**What to work on:**
Each line between the one holding "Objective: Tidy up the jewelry" and the end of the material below, both included, is to be transcribed word for word, with pictures left out.

**Dataset section:**
▬▬▬▬▬▬▬▬▬▬
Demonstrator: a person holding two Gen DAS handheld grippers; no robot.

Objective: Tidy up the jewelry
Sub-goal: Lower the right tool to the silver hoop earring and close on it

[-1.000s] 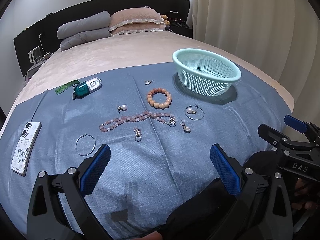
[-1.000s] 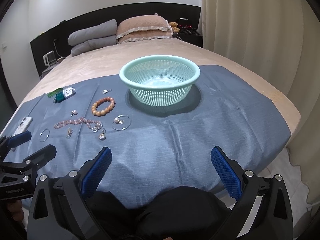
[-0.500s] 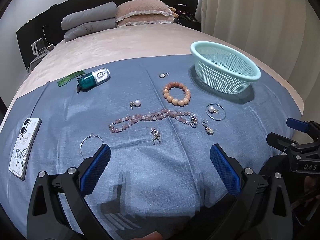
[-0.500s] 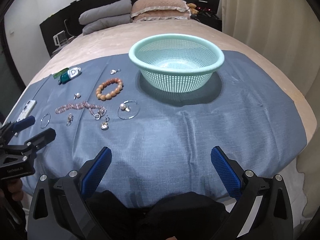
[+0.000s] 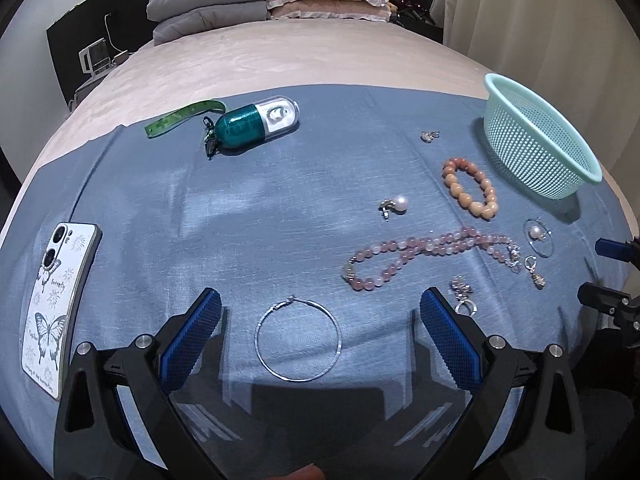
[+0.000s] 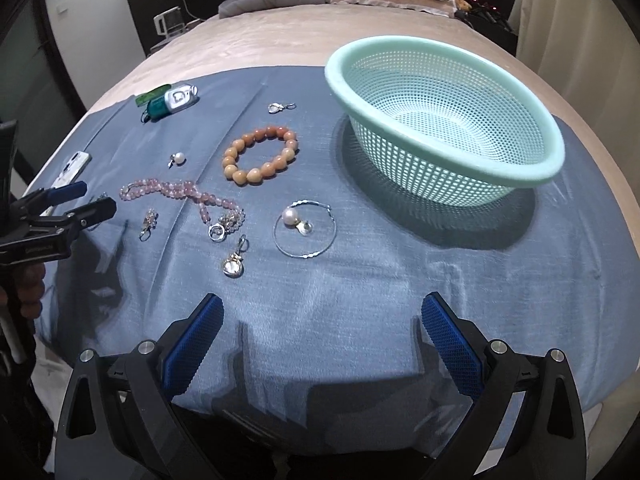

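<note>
Both grippers level over the bed, jaws wide, empty; left gripper point(image 5: 316, 332) straddles hoop point(image 5: 298, 339), right gripper point(image 6: 318, 338) over cloth point(image 6: 360, 280).

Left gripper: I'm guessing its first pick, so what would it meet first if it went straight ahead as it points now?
Probably the thin silver hoop earring, lying flat on the blue cloth between the open left gripper fingers; depth is uncertain.

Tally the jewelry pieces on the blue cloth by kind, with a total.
Beaded bracelets: 2, orange bracelet and pink bead strand.
Hoop earrings: 2, plain hoop and hoop with pearl.
Pearl stud: 1.
Small metal charms: 3.
Total: 8.
</note>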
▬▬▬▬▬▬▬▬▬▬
**Solved exercise:**
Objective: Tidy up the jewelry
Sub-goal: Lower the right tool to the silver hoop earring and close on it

[-1.000s] 
[-1.000s] 
[-0.500s] 
[-0.500s] 
[+0.000s] 
[+0.000s] 

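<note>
Both grippers level over the bed, jaws wide, empty; left gripper point(image 5: 316, 332) straddles hoop point(image 5: 298, 339), right gripper point(image 6: 318, 338) over cloth point(image 6: 360, 280).

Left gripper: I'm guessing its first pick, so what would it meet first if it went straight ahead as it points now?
Probably the thin silver hoop earring, lying flat on the blue cloth between the open left gripper fingers; depth is uncertain.

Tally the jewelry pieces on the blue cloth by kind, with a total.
Beaded bracelets: 2, orange bracelet and pink bead strand.
Hoop earrings: 2, plain hoop and hoop with pearl.
Pearl stud: 1.
Small metal charms: 3.
Total: 8.
</note>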

This answer requires no further additions.